Posted in Industry updates by Manas Ganguly on August 20, 2010

The 2Q,2010 Global smart-phone mobile market earnings (EBIT) report compilation by industry analysis firm Asymco has come out with a stark and clear disruptive profit shift in the industry in favour of Apple (and Android). This is mainly because of a lack of viable response from the incumbent handset makers three years ago (Read Nokia, LG, Moto, Sony Ericsson).

RIM (Blackberry) and Apple which were the last of the top 7 smartphone manufacturers in the world contributed 7% of the EBIT share which in three years has risen upto 65%. It was Apple’s iPhone introduction, which was the point at which this re-distribution of wealth started taking shape.Overall handset sales in the second quarter of 2007 accounted for $28 billion, says Asymco, while sales in the same quarter of this year were only up 12 percent to $32 billion. But far more of those recent sales dollars went into Apple’s coffers at the expense of Nokia, Motorola, LG and others. Such revenue erosion can’t continue in the long-term for a company to remain a key player in the industry.

Apple in particular is capturing about half of the available profits with three percent of the units. It dwarfs all the other vendors, more than double the nearest (Nokia). All that in three years and with the added burdens of only four models, a recession and limited distribution.

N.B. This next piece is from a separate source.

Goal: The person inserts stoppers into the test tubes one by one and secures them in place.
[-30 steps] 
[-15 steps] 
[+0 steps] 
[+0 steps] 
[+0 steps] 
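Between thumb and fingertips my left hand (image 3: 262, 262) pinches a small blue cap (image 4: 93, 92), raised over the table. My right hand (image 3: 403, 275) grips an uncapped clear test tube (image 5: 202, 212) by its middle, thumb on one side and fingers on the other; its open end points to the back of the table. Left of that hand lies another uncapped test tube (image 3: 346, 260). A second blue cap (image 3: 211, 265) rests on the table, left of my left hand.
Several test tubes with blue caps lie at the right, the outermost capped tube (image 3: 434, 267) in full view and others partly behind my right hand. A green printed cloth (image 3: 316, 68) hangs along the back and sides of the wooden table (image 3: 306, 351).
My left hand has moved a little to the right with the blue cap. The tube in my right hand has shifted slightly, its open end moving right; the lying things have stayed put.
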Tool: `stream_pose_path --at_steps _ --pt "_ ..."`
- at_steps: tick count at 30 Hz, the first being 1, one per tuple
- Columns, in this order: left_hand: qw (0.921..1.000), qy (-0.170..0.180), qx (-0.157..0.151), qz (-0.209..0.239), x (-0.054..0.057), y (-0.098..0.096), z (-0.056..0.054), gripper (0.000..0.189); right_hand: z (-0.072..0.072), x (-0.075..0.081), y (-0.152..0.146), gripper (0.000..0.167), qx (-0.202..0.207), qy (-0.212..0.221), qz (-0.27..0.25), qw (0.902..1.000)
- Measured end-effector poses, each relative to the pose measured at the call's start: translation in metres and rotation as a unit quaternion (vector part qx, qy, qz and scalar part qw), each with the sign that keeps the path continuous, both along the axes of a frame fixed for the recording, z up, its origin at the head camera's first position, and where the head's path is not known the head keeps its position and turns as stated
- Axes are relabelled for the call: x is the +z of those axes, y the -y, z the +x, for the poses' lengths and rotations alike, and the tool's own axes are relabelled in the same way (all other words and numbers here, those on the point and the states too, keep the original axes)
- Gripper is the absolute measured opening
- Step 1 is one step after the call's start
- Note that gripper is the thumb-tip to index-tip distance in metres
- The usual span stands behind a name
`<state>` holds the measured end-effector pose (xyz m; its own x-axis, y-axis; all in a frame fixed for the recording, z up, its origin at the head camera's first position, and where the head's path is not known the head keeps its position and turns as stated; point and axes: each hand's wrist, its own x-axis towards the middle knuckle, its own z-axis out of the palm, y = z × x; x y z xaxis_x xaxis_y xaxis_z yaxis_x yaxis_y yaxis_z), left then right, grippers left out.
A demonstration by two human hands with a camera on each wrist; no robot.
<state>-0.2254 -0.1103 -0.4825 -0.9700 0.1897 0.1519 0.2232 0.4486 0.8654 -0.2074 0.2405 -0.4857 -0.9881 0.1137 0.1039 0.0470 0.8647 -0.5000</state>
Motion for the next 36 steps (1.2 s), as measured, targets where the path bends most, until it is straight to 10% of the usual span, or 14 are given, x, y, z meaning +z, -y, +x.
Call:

Nokia being the seller of the most handsets overall is an excellent example, as the bulk of its devices don’t bring large amounts of profits relative to the number of sales. To illustrate, Apple enjoys six times the revenue when compared to the average Nokia device due to the average selling price.But the big picture isn’t just Apple taking on Nokia. Handset makers embracing Google Android are earning money, while Research In Motion is also faltering. The turnaround of Motorola and Sony Ericsson and the increases in Samsung shares have been Android powered.